PUNK-TRADITIONEN – Teil 15

Foto

Iro

„Sag mir, wo die Iros sind, wo sind sie geblieben?“ Einst waren Punks in Großstadt-Fußgängerzonen schon wegen ihrer bunten Irokesenhaarschnitte ein beliebtes Fotomotiv bei Tourist:innen aus der Provinz – und erstaunlich zahlreich.

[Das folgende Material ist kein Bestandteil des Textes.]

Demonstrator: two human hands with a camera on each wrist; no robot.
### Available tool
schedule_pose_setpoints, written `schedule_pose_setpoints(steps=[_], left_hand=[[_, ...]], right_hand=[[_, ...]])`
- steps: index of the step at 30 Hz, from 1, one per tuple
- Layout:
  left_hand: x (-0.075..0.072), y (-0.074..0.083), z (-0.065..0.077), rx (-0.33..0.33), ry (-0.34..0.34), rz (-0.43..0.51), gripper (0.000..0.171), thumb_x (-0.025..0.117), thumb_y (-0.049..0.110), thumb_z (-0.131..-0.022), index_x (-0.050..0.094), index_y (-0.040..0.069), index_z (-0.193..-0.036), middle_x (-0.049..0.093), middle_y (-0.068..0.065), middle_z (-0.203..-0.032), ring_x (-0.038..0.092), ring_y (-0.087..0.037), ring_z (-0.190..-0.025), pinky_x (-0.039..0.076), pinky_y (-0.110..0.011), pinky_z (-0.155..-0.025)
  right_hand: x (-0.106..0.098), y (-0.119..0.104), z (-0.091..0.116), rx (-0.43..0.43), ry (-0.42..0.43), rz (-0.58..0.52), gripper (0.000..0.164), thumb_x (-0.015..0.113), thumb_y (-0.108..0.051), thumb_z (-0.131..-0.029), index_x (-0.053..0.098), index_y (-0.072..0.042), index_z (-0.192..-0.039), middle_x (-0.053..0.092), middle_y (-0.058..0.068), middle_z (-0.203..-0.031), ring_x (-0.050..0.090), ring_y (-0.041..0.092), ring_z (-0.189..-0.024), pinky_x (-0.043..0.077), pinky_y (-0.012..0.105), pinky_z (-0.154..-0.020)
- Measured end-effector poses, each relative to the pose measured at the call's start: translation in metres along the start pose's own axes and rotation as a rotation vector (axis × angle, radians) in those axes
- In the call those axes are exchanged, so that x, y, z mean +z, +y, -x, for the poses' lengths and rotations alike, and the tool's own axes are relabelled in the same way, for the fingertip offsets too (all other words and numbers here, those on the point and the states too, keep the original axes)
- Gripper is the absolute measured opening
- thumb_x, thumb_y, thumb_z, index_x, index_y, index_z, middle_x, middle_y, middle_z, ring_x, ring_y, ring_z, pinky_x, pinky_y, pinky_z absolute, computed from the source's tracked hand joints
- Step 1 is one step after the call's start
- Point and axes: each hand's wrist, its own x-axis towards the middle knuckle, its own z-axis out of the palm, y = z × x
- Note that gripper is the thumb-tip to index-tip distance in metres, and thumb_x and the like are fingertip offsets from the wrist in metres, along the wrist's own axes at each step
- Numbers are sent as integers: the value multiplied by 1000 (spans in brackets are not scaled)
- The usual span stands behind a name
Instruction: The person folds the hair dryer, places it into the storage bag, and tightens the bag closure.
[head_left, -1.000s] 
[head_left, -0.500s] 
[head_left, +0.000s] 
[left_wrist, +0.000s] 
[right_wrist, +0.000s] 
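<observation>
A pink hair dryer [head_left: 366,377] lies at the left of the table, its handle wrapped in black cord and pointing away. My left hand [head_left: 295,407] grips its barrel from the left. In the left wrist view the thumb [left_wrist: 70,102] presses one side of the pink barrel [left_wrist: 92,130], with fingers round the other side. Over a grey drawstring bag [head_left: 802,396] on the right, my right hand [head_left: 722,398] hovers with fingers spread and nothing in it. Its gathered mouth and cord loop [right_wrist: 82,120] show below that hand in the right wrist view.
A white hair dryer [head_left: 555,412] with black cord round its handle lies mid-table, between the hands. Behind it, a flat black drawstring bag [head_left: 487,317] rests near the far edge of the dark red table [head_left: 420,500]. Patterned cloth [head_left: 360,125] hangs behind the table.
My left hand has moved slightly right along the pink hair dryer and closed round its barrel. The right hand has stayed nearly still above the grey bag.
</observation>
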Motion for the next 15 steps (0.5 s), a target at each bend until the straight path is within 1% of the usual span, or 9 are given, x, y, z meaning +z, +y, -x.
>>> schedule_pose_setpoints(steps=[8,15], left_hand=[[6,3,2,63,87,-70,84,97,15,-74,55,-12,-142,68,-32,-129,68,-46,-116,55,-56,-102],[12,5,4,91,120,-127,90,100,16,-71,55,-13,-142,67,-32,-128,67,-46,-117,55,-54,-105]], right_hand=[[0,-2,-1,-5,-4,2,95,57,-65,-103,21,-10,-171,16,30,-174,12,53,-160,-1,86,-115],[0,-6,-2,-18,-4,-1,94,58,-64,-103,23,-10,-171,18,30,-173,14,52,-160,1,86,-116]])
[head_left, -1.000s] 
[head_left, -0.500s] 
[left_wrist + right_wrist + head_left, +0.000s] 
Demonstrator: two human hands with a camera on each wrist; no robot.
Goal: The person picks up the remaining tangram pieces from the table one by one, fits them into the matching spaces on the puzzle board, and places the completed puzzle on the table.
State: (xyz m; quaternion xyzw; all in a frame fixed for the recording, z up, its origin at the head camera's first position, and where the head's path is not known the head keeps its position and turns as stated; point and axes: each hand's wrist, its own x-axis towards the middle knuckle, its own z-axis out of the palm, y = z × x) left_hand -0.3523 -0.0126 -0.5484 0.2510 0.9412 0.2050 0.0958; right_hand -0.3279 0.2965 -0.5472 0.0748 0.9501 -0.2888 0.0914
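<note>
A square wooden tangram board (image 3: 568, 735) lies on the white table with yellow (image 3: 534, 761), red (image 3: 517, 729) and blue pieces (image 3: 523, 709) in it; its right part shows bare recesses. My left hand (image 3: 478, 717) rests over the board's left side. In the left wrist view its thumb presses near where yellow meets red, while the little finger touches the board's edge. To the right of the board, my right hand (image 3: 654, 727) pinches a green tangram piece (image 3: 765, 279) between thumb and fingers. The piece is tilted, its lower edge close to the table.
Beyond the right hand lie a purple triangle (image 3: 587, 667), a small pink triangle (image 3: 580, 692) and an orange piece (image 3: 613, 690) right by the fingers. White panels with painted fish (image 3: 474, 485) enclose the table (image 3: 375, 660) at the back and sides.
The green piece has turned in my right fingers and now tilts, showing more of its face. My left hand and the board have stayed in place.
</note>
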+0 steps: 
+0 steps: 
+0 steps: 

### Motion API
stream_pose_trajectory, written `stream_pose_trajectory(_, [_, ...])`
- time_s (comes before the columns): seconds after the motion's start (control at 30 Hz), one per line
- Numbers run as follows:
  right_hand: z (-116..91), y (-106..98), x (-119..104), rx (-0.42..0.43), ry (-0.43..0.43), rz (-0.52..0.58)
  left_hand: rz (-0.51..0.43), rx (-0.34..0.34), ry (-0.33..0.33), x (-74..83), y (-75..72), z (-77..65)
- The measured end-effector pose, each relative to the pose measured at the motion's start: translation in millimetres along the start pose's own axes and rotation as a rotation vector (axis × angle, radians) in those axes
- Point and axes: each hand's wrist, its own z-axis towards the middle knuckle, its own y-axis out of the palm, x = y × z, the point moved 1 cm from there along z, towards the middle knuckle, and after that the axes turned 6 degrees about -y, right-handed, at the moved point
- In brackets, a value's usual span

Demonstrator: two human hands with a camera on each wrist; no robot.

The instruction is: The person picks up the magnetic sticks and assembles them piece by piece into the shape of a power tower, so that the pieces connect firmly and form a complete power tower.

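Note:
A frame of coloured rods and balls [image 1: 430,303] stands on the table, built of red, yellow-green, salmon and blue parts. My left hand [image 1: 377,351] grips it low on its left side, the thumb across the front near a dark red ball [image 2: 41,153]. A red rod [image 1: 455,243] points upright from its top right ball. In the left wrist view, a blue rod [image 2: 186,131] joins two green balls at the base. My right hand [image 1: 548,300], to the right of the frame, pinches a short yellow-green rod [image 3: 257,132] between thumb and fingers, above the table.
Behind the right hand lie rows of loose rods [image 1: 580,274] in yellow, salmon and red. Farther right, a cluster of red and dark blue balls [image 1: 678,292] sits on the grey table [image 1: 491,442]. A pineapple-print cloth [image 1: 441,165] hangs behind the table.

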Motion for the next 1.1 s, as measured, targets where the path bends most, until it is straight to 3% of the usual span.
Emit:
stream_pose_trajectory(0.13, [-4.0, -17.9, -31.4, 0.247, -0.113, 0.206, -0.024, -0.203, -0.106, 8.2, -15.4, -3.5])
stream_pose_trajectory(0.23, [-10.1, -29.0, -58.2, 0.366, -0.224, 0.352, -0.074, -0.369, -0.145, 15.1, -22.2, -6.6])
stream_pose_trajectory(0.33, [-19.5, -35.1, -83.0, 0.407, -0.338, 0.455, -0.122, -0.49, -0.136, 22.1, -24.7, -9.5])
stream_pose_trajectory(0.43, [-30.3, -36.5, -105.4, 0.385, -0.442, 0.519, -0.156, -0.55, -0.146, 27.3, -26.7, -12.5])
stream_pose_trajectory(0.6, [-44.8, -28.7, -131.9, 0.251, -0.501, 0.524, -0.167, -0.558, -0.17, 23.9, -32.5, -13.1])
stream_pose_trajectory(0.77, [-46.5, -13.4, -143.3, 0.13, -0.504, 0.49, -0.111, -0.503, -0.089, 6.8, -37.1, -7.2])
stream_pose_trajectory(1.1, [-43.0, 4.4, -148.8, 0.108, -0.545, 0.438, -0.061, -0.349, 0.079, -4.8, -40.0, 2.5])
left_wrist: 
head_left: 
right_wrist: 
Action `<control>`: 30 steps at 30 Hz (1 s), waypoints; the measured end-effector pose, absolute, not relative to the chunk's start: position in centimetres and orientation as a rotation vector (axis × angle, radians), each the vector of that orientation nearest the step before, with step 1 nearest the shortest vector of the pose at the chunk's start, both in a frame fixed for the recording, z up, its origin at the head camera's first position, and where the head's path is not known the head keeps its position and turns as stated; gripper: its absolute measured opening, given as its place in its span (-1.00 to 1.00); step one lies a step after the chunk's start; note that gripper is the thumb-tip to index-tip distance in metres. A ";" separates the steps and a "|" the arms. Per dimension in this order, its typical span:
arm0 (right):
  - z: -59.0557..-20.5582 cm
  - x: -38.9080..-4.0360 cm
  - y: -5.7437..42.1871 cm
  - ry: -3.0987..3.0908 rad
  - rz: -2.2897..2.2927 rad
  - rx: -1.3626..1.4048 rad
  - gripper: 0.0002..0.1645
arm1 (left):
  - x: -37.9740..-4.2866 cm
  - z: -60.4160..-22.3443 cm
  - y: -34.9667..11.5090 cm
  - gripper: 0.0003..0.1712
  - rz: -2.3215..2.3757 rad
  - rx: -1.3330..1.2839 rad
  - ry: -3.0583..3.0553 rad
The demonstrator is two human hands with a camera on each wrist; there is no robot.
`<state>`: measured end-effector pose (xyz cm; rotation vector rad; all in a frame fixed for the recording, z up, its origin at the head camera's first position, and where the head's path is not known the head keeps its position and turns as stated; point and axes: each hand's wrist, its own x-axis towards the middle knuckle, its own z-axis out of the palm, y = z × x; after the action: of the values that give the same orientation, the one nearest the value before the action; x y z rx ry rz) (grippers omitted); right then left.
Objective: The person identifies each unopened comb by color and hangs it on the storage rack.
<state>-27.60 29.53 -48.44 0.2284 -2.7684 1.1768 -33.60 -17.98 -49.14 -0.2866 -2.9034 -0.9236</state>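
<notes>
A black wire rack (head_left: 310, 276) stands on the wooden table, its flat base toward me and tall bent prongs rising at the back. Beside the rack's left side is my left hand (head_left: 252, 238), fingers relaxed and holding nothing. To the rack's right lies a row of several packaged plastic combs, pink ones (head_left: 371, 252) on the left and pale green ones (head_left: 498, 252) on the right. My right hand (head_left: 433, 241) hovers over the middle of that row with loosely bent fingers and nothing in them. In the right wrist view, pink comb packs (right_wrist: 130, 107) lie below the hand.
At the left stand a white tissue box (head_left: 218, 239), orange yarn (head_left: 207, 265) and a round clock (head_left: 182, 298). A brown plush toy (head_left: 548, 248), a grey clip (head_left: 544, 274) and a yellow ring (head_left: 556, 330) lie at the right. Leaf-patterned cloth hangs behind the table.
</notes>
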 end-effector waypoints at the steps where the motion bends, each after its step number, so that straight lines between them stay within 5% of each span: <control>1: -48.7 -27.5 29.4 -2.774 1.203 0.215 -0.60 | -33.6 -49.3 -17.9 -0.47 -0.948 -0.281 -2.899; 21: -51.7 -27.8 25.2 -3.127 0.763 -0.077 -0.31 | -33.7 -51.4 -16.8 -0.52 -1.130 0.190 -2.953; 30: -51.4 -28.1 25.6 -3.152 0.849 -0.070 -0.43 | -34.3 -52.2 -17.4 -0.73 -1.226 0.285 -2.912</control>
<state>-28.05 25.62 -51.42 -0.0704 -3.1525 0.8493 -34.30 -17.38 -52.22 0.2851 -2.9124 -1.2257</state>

Der eine und die andere forderten für die Model-Tätigkeit auch mal nachdrücklich ein paar Mark. Und auf Punk-Konzerten konnte man noch bis weit in die Neunziger sowohl vor wie auf der Bühne fast immer jemand mit einem solch auffälligen Kopfschmuck sehen. Und heute? Keine Iro-Punks mehr in den Fuzos, kaum mal eine:r im Konzertpublikum, und auf der Bühne auch nicht. Der Iro, den man im englischen Sprachraum als Mohawk (oder Mohican) kennt, hat also einen Nachfrageeinbruch unter punkaffinen Menschen erlitten. Ob es daran liegt, dass er in seiner „Taxi Driver“-Variante (der junge Robert De Niro im Filmklassiker von 1976), also abrasierte Seiten und nur recht kurze Haare und keine bunten 20-cm-Stacheln, irgendwann in den Nullern von Fußballern entdeckt wurde und – ohne rasierte Seiten – auch von migrantisch geprägten Subkulturen? Der mit Directions papageienbunt gefärbte Haarstreifen, in bis zu 30 cm langen Stachel- oder „Scheiben“-Form gebracht mittels Tonnen von Haarspray, ist aber definitiv fast ausgestorben – zu den Gründen liegen keine aktuellen Studien vor, da wäre die Forschung gefragt. Könnte aber in einer männlich geprägten, alternden Szene auch am mangelnden „Nachwuchs“ erkahlender Szenegänger liegen. Wobei einst aber auch viele Punk-Frauen sich entsprechend styleten. Immer schon verachtet wurde der „Schlappiro“, ohne Haarspray herunterhängendes Haar. Fachleute unterscheiden zudem Varianten wie „Fauxhawk“ (siehe Schlappiro), „Dreadhawk“ oder auch „Deathhawk“. Anders als Dreadlocks steht der Iro (bislang nicht) unter dem Vorwurf der „kulturellen Aneignung“, auch wenn er einst zumindest namensmäßig von den nordamerikanischen Ureinwohnern der Iroquois respektive Mohawk „geborgt“ wurde. Doch bei 2000 Jahre alten Mumien wurde der Haarschnitt ebenfalls entdeckt und auch Mitte des 20. Jahrhunderts war der Iro schon vor Punk verbreitet: unter GIs und Jazzern.